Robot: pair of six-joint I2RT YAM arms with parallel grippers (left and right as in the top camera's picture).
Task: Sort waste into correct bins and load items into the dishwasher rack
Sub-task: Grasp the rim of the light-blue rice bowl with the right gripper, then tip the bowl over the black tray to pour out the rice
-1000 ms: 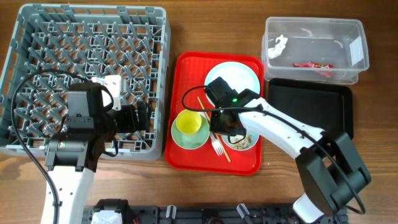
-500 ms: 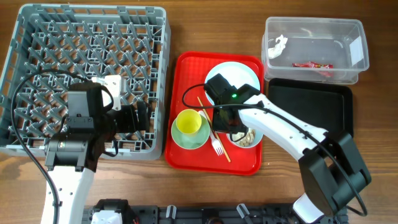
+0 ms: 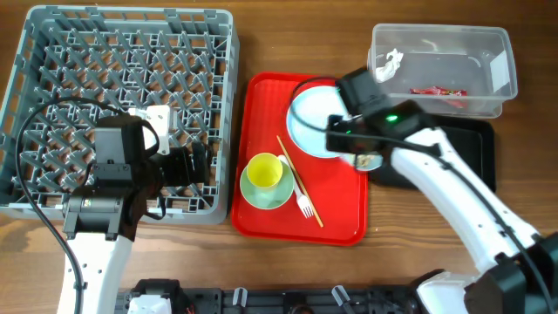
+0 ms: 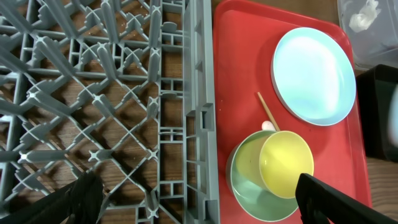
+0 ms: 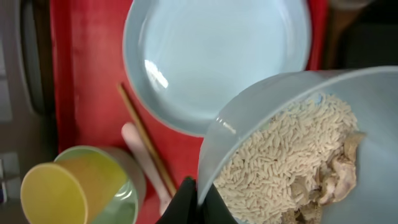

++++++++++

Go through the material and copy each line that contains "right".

◆ EXPECTED OUTPUT
Robot: pair of six-joint I2RT YAM arms with parallel grippers (left and right as in the top camera's picture).
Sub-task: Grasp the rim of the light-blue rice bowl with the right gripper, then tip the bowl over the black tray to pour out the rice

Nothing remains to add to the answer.